AI-enabled features such as gaze correction and facial adjustment provide a more natural face-to-face feel to virtual collaboration, the company says.
In recent months, organizations around the globe have transitioned to remote work due to the coronavirus. At the same time, many schools and universities have also adopted online learning curricula to mitigate the spread of COVID-19 on campus this fall. As a result, video conferencing has replaced traditional in-person experiences ranging from work to social activities, although these virtual platforms come with their own drawbacks and limitations. On Monday, NVIDIA announced a cloud-based video conferencing platform, Maxine, to enhance remote work, online learning, and more. This includes artificial intelligence (AI) features to provide a more natural in-person experience to virtual meetings.
SEE: TechRepublic Premium editorial calendar: IT policies, checklists, toolkits, and research for download (TechRepublic Premium)
“Video conferencing is now a part of everyday life, helping millions of people work, learn and play, and even see the doctor,” said Ian Buck, vice president and general manager of accelerated computing at NVIDIA. “NVIDIA Maxine integrates our most advanced video, audio and conversational AI capabilities to bring breakthrough efficiency and new capabilities to the platforms that are keeping us all connected.”
AI gaze-correction and face-alignment
Unlike in-person meetings, demonstrating face-to-face communication is slightly more challenging on Zoom, Teams, etc. To make “direct” eye contact on a video call, attendees will need to look directly into their webcam during meetings. While this will enable a more traditional interaction for other attendees, by looking directly at the camera and not the screen itself, people risk missing critical body language cues and other nonverbal communication.
SEE: Natural language processing: A cheat sheet (TechRepublic)
To assist, NVIDIA is tapping its generative adversarial networks (GANs) research. Maxine offers face alignment and gaze correction on video conferences. Gaze correction automatically adjusts the positioning of the eyes to “simulate eye contact,” making it appear as though a person is looking at the webcam even if they are in actuality staring at the screen. Face alignment takes this a step further and alters the positioning of a person’s face for a more realistic “face-to-face” feel during virtual calls.
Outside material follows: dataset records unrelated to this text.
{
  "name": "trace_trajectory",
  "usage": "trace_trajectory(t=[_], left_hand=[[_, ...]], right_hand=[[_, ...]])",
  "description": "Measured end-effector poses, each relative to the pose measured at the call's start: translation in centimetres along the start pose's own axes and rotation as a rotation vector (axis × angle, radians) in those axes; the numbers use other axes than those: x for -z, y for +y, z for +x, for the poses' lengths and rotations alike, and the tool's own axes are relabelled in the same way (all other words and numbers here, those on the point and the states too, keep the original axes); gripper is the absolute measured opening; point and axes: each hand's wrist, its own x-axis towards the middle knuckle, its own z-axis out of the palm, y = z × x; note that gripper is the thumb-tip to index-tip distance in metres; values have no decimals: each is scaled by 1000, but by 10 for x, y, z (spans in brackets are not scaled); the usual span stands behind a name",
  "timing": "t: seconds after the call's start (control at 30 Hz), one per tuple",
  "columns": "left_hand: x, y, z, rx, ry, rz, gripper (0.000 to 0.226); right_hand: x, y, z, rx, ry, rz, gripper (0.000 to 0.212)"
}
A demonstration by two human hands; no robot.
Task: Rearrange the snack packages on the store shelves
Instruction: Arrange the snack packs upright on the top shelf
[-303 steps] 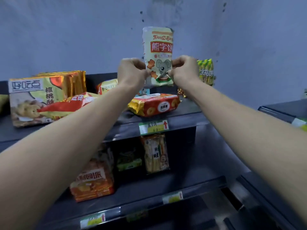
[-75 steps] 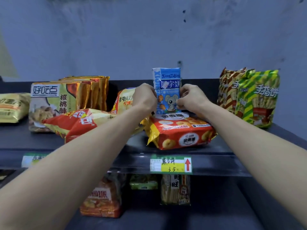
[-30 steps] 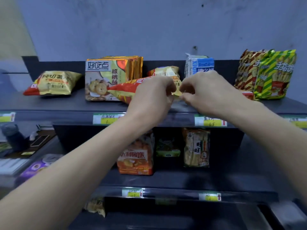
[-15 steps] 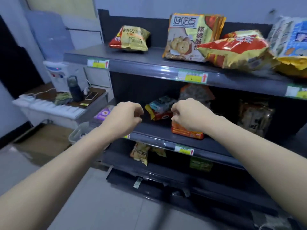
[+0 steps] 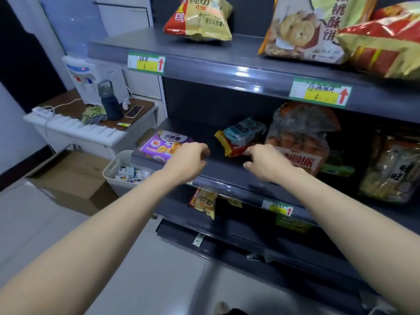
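Both my hands reach over the front edge of the middle shelf [image 5: 227, 171]. My left hand [image 5: 187, 161] hovers with fingers loosely curled, holding nothing, just right of a purple biscuit pack [image 5: 162, 145]. My right hand [image 5: 266, 163] is also loosely curled and holds nothing, in front of a red-and-yellow pack [image 5: 231, 147] with a light-blue pack [image 5: 244, 130] lying on top. An orange bread bag [image 5: 302, 137] stands to the right of them.
The top shelf [image 5: 227, 69] carries a yellow chip bag [image 5: 201, 18], a cookie bag [image 5: 304, 28] and a red-yellow bag [image 5: 384, 46]. A rice-cracker pack [image 5: 393, 169] is at far right. A white basket [image 5: 122, 171], cardboard box [image 5: 72, 176] and side table [image 5: 91, 123] stand left.
The view dropped from the top shelf to the middle shelf and came closer. Both hands, holding nothing, moved forward to the middle shelf near the purple and red packs.
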Motion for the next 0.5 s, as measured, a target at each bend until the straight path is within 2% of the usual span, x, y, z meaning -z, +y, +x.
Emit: trace_trajectory(t=[0.3,0.5], left_hand=[[-45,-17,80,-49,-74,-84,28],[-57,-31,136,-127,-128,-70,29]], right_hand=[[-34,17,58,-128,-11,176,38],[-53,16,92,-247,10,197,37]])
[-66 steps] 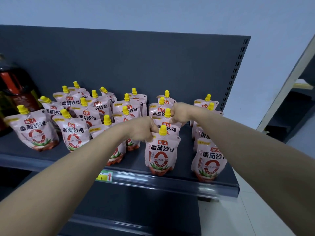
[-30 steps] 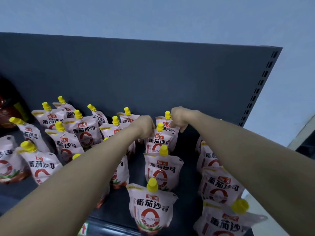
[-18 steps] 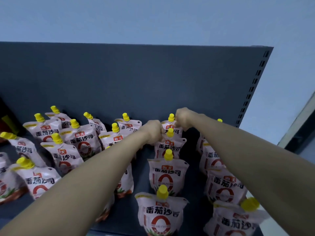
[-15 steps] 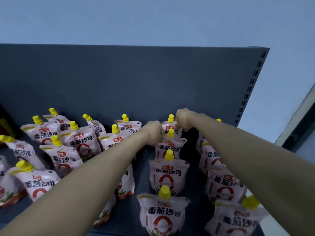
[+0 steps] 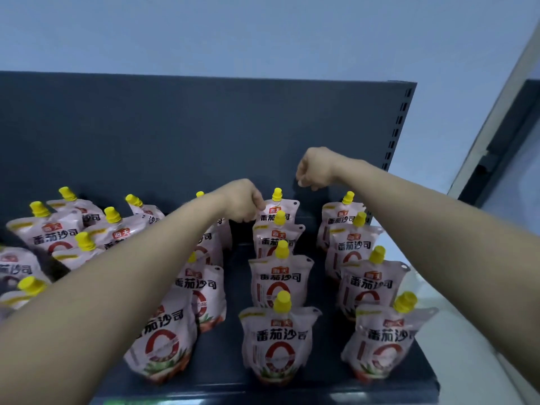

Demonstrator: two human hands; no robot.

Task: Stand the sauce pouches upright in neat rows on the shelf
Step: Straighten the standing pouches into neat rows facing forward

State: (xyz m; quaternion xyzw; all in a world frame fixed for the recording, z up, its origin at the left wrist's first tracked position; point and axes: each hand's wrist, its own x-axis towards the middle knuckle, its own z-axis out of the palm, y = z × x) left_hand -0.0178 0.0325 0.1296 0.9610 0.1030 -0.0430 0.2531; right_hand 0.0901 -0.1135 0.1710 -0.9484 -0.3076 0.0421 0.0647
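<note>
Pink sauce pouches with yellow caps stand on the dark shelf [image 5: 235,290]. A middle column runs from the front pouch [image 5: 277,340] back to the rearmost pouch [image 5: 285,213], all upright. A right column [image 5: 368,285] also stands in line. My left hand [image 5: 242,203] is closed at the rearmost pouch's top left corner, which it covers. My right hand [image 5: 315,170] hovers above and to the right of that pouch, fingers curled, holding nothing. My left forearm hides part of the left-hand pouches [image 5: 163,331].
The shelf's dark back panel [image 5: 175,135] rises right behind the rearmost pouches. Pouches at the far left [image 5: 58,232] stand crowded and tilted at mixed angles. The shelf's front lip [image 5: 321,397] runs along the bottom, and its right end borders a pale floor.
My right hand has let go of the rearmost pouch's right corner and risen above it. The left hand stays at its left corner. The view has tilted down slightly.
</note>
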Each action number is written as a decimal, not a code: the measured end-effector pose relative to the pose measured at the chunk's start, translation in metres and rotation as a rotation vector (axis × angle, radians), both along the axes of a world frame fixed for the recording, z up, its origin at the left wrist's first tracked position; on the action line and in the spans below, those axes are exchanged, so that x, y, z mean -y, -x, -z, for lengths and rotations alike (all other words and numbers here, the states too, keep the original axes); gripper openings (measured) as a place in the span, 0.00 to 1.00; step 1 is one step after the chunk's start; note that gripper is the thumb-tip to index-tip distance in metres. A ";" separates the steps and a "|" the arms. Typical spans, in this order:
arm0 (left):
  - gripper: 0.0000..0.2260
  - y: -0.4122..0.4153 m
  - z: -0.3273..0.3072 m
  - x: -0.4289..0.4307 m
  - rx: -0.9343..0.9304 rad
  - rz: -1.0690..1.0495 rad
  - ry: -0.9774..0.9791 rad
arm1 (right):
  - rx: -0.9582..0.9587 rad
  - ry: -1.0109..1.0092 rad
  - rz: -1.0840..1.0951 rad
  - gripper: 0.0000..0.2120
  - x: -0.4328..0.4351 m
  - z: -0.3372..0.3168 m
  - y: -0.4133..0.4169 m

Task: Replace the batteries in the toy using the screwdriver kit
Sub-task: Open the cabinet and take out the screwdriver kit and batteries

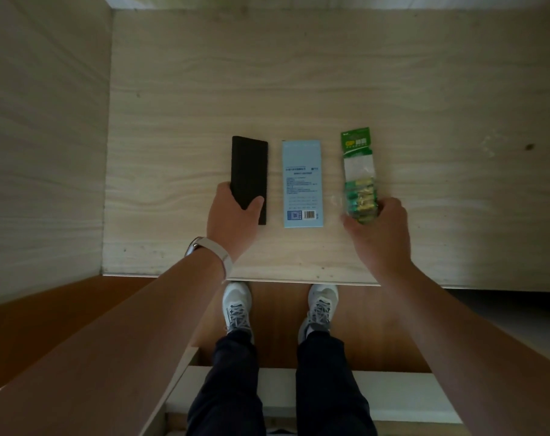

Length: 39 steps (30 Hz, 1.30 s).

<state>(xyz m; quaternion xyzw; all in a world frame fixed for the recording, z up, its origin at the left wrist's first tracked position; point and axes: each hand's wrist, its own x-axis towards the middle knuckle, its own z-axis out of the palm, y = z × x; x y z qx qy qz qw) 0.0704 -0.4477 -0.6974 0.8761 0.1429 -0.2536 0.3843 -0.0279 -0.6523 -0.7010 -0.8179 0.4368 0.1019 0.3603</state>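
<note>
while the left hand (232, 215) grips the black case (250, 171) at frame centre, the right hand (377, 228) clutches the battery pack (358, 171); a blue box (302, 184) lies between.

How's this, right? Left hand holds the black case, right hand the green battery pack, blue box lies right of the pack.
No: the head view shows the blue box left of the green battery pack, between it and the black case. The left hand holds the case, the right hand the pack, as stated.
</note>
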 end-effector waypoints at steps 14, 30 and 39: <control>0.13 0.009 -0.007 -0.002 -0.011 -0.128 0.212 | 0.067 -0.143 0.050 0.15 -0.001 0.003 0.000; 0.14 0.009 -0.010 -0.012 -0.006 -0.179 0.297 | 0.190 -0.243 -0.015 0.10 -0.051 -0.019 -0.028; 0.14 0.008 -0.009 -0.024 -0.003 -0.152 0.321 | 0.110 -0.162 -0.062 0.12 -0.065 -0.009 -0.028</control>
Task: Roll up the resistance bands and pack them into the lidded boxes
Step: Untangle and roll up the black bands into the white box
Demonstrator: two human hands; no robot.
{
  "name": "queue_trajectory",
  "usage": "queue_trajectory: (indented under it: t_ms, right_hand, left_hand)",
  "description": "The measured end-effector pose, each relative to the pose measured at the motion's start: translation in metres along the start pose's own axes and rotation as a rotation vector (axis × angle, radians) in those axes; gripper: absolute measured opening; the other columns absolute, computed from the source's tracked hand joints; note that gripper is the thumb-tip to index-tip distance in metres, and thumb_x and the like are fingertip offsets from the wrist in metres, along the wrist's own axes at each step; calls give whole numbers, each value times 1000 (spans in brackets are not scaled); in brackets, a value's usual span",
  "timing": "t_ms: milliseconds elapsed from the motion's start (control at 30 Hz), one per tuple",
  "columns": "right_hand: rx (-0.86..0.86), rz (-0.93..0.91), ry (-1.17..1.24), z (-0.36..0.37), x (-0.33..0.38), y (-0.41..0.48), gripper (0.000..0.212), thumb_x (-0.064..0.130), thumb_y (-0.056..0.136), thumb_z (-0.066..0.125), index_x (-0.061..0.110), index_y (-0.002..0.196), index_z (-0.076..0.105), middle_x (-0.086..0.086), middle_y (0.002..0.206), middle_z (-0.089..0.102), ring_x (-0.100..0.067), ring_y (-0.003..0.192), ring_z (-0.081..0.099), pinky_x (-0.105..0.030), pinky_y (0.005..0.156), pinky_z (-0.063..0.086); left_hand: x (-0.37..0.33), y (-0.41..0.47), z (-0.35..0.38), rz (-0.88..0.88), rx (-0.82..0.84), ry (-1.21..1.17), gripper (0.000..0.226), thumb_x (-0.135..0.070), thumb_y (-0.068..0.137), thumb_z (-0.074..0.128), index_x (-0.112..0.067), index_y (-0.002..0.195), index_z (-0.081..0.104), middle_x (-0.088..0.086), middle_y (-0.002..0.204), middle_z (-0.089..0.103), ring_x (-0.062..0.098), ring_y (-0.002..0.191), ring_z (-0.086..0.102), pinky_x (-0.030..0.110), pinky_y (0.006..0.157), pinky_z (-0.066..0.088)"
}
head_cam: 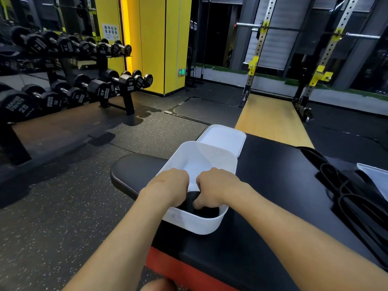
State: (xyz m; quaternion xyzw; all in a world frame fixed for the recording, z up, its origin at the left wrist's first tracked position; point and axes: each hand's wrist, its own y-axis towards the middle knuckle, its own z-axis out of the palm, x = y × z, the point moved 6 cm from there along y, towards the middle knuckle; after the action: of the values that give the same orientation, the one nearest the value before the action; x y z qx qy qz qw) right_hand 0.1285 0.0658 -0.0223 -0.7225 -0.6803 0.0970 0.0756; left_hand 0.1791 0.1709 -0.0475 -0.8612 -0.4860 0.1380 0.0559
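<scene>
item 1. white box (195, 224), lidless, on the black bench (273, 185), just toward 6 o'clock of frame centre. its far half shows bare white floor.

item 2. rolled band (190, 195), black, a coiled roll lying inside the white box at its near end, the 6 o'clock end. only part of the coil shows, between and under the hands.

item 3. left hand (171, 185), reaching into the box from 7 o'clock. knuckles bent, fingers curled down over the 9 o'clock side of the roll and gripping it; the fingertips are hidden inside the box.

item 4. right hand (216, 185), reaching in from 5 o'clock. fingers curled over the 3 o'clock side of the roll, thumb pressed down on the coil's top. the two hands sit close together, not touching.

item 5. lid (224, 137), white, lying on the bench at 12 o'clock of the box, its near edge tucked behind the box's far wall.

item 6. loose bands (346, 196), black, a tangle of loops spread on the bench at 3 o'clock, well apart from the box.

item 7. second lid (375, 177), pale, cut by the frame edge at 3 o'clock, on or beside the loose bands; whether it is a lid or a box cannot be told for certain.

item 8. dumbbell rack (84, 87) at 10 o'clock, yellow pillar (155, 38) at 12, squat rack (258, 59) at 1 to 2 o'clock.
</scene>
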Motion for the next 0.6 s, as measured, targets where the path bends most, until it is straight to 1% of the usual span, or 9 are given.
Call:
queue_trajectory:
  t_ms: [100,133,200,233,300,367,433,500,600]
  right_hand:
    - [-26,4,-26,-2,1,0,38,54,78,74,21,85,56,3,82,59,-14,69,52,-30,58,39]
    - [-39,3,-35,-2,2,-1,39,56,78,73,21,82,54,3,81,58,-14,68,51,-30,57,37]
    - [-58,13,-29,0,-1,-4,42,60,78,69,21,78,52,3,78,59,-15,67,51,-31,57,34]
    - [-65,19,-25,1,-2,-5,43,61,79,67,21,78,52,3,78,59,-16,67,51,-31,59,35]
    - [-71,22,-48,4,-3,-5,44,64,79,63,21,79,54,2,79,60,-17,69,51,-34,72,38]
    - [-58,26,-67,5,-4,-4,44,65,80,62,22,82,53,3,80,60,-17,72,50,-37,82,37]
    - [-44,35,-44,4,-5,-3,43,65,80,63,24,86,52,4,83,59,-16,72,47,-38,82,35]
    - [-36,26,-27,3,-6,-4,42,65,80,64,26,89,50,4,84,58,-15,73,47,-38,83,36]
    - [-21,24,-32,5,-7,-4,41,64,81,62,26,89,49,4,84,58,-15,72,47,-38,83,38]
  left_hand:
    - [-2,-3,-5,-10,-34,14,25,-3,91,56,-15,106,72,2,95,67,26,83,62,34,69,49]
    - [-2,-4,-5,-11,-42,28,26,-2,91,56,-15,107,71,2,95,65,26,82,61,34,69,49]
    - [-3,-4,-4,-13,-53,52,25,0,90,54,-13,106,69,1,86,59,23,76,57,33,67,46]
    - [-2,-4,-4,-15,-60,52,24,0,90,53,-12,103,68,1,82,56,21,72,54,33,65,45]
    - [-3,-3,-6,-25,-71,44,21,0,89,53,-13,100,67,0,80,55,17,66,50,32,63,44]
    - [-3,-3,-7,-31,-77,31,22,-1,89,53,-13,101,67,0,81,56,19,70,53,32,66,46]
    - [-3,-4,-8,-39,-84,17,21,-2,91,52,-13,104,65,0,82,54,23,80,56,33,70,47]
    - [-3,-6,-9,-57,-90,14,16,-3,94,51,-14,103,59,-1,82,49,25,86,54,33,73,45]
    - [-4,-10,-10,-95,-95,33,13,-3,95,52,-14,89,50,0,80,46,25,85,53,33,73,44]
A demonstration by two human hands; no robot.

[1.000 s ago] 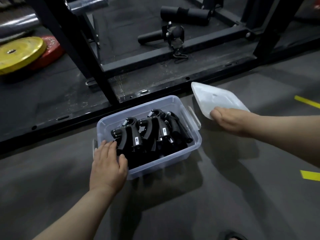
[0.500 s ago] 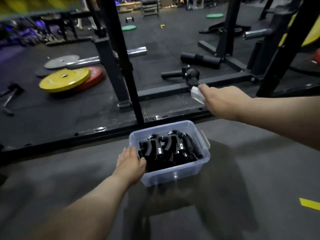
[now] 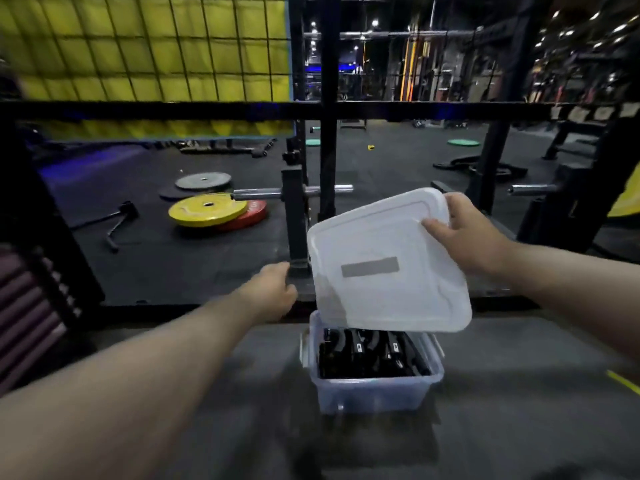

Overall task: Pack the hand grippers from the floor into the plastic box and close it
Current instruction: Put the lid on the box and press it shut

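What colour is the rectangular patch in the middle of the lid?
The patch is grey, on the whitish lid; head view shows it.

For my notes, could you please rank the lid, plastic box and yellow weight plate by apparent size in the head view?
1. lid, nearer the camera, so its lead over the box is unsure
2. plastic box, partly behind the lid
3. yellow weight plate, farther off

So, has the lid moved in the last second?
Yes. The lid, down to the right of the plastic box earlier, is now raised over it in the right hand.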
Doing more with less bandwidth
Maxine uses AI to increase the quality of virtual meetings while reducing bandwidth demands. Rather than sending a “person’s entire screen of pixels,” Maxine’s AI software analyzes “key focal points” of individual attendees and then “re-animates the face in the video on the other side,” to reduce data transmissions and bandwidth needs. This AI-enabled video compression can decrease bandwidth consumption “down to one-tenth of the requirements of the H.264 streaming video compression standard,” per NVIDIA.
Additionally, teams can incorporate virtual assistants using language models to enable speech recognition during video meetings. This allows virtual assistants to take notes during calls, answer questions, and more. These assistants can also provide closed captions, call transcriptions, and translations to provide greater clarity for other attendees.